Judge Questions Legality of Jack Smith’s Appointment and Prosecutorial Authority

U.S. District Court Judge Aileen Cannon presided over hearings on June 21 concerning special counsel Jack Smith’s appointment and the extent of his authority.

Former President Donald Trump filed a motion to dismiss his case involving classified documents, arguing that Smith’s appointment was illegal, thereby invalidating his actions.

In addition to Emil Bove arguing for the defense and James Pearce arguing for the prosecution, attorneys Matthew Seligman, Josh Blackman, and Gene Schaerr represented three groups of former government officials and legal experts who weighed in on the matter.

Central to the defense’s stance is the claim that the special counsel’s appointment breaches the Appointments Clause. This constitutional provision mandates that officers must be nominated by the president and confirmed by the Senate.

Nevertheless, it also permits Congress to pass laws granting department heads the power to appoint subordinate officers who do not require Senate confirmation but report directly to the department head.

The defense argued that Mr. Smith holds authority beyond that of an inferior officer and therefore was improperly appointed as a higher-ranking official. In contrast, the prosecution argued that Mr. Smith was appropriately appointed as a subordinate officer under the supervision of the attorney general.

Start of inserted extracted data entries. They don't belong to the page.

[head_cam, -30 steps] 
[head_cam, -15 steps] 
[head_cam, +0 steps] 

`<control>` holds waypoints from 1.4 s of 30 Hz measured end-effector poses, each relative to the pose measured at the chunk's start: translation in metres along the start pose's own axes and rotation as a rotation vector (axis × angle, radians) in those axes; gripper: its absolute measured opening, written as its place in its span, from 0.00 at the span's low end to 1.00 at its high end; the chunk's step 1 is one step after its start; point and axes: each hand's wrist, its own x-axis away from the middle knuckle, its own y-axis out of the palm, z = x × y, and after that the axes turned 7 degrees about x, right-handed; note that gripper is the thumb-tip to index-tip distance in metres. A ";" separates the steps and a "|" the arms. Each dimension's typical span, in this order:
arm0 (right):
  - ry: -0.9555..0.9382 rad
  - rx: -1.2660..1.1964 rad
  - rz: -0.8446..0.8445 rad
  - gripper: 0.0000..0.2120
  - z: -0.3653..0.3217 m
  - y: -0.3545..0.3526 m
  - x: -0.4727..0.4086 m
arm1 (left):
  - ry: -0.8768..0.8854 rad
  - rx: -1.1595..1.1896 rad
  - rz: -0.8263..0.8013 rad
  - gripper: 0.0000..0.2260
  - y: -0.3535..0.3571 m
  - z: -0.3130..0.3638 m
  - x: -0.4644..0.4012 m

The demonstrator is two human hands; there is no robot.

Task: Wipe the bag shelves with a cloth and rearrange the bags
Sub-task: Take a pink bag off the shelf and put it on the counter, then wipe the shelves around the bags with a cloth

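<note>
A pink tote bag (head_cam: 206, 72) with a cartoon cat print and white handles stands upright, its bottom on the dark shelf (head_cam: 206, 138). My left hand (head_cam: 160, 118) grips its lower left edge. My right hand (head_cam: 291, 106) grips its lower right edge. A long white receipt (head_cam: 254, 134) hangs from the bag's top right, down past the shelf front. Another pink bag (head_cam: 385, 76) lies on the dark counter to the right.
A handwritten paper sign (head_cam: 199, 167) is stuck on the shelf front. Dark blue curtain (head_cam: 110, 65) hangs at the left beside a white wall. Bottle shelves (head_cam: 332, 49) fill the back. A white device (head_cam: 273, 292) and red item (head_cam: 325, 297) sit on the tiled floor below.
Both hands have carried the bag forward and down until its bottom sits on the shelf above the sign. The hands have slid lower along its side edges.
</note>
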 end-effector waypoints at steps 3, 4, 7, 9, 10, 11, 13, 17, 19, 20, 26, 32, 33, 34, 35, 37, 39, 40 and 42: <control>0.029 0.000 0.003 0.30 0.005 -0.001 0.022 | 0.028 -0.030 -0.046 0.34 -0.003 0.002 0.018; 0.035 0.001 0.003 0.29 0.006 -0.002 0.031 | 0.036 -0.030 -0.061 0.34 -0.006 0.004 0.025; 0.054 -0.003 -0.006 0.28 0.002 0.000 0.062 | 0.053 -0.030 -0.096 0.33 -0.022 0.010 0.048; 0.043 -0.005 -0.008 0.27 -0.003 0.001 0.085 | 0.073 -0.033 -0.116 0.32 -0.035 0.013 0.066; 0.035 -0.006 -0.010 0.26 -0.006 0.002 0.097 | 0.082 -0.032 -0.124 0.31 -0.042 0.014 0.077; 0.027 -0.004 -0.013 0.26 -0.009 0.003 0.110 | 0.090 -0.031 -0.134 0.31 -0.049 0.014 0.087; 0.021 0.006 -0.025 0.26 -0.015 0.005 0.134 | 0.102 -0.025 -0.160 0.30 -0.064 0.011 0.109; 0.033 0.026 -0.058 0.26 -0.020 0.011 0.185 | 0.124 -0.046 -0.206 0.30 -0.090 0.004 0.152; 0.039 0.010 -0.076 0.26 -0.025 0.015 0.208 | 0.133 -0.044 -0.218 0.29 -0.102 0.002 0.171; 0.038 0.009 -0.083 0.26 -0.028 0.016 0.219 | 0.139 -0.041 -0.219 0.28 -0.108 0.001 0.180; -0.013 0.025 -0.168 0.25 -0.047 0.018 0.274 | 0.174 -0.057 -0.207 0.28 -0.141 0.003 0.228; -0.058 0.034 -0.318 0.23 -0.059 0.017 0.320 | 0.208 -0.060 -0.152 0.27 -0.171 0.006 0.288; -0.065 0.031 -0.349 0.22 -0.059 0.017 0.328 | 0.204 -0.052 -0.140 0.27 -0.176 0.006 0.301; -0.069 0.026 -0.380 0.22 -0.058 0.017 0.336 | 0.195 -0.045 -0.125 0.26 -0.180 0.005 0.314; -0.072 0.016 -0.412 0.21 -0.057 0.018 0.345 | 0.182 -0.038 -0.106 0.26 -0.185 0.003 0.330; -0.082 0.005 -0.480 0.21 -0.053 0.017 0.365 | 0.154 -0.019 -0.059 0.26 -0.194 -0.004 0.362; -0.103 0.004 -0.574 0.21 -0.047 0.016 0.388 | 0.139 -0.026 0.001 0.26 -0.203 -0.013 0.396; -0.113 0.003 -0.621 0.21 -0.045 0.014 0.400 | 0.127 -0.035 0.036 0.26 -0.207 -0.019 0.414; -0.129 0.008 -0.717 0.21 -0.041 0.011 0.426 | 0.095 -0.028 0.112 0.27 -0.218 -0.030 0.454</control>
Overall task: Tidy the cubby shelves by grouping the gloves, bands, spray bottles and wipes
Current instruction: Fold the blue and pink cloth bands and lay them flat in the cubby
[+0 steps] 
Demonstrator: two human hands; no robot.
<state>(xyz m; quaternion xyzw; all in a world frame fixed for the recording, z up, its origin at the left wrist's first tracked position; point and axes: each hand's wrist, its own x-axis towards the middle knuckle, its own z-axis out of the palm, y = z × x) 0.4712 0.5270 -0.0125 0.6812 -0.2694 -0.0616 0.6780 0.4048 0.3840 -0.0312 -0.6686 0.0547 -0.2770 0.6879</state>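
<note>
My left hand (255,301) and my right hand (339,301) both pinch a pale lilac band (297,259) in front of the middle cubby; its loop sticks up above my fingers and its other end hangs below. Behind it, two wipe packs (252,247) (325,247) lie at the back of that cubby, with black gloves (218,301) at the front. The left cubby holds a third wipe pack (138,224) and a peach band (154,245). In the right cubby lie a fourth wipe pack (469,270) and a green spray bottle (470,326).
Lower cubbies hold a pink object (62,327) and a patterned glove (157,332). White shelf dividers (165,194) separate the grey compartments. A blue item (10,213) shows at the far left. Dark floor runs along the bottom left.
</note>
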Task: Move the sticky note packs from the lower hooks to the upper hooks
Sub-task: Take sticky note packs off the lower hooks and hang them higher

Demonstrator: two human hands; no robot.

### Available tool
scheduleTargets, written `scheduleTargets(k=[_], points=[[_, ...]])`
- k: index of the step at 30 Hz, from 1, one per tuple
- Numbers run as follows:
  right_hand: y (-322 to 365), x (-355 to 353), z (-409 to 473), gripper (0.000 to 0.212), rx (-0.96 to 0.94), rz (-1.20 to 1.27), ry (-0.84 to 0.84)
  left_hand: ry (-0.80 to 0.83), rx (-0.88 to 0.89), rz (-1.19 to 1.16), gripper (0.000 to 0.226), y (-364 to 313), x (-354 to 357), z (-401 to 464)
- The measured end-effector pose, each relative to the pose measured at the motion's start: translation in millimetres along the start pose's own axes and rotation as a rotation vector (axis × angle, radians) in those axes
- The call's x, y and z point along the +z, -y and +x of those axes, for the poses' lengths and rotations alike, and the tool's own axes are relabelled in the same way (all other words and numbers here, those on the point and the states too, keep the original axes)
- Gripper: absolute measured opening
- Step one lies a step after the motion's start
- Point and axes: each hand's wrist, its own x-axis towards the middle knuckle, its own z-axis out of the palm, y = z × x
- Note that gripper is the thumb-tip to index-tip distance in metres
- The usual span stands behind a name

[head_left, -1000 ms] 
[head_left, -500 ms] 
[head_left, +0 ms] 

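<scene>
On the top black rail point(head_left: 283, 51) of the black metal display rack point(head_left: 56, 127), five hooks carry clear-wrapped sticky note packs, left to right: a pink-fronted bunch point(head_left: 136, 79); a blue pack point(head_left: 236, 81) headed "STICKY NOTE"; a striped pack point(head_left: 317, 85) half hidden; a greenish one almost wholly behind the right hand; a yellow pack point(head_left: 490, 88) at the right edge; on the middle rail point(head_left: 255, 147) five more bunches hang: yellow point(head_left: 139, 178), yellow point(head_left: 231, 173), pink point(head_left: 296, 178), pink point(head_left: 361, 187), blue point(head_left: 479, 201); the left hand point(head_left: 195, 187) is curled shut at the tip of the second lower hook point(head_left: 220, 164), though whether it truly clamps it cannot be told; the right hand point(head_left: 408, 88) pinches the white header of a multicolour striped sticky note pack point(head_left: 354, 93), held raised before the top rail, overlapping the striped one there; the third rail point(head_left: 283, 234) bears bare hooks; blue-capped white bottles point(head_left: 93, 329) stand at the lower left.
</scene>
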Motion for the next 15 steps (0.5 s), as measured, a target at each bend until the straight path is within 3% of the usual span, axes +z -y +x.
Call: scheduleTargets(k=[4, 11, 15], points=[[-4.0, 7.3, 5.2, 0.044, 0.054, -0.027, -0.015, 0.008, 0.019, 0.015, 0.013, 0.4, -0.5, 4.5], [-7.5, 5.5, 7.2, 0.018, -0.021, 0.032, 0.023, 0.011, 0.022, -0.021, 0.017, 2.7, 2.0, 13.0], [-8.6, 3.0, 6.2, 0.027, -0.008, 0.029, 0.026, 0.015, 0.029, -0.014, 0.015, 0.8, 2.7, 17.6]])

The judge raised questions about where the attorney general’s authority to appoint such an officer came from, and how much oversight he really has over the special counsel.

The attorney general’s appointment of Mr. Smith referenced sections within the 28 U.S. Code detailing the attorney general’s functions, delegation of authority, appointment procedures for officials, and rules governing attorneys retained by the department.

During the hearing, Judge Cannon raised a critical question to Mr. Pearce about the absence of a dedicated special counsel statute, expressing skepticism over the prosecution’s reliance on a collection of statutes to justify Mr. Smith’s authority.

Mr. Pearce countered by citing historical precedent where previous attorney generals and presidents had appointed special counsels, arguing that if Congress has authorized the attorney general to appoint inferior officers, the method of appointment—whether by the president or attorney general—should not affect its legality.

Amici supporting the defense pointed to past practices where attorney generals had appointed special counsels, some of whom had undergone Senate confirmation, suggesting this did not violate constitutional norms.

Conversely, supporters of the prosecution highlighted Congress’s explicit delegation of authority to the attorney general to appoint inferior officers like the special counsel.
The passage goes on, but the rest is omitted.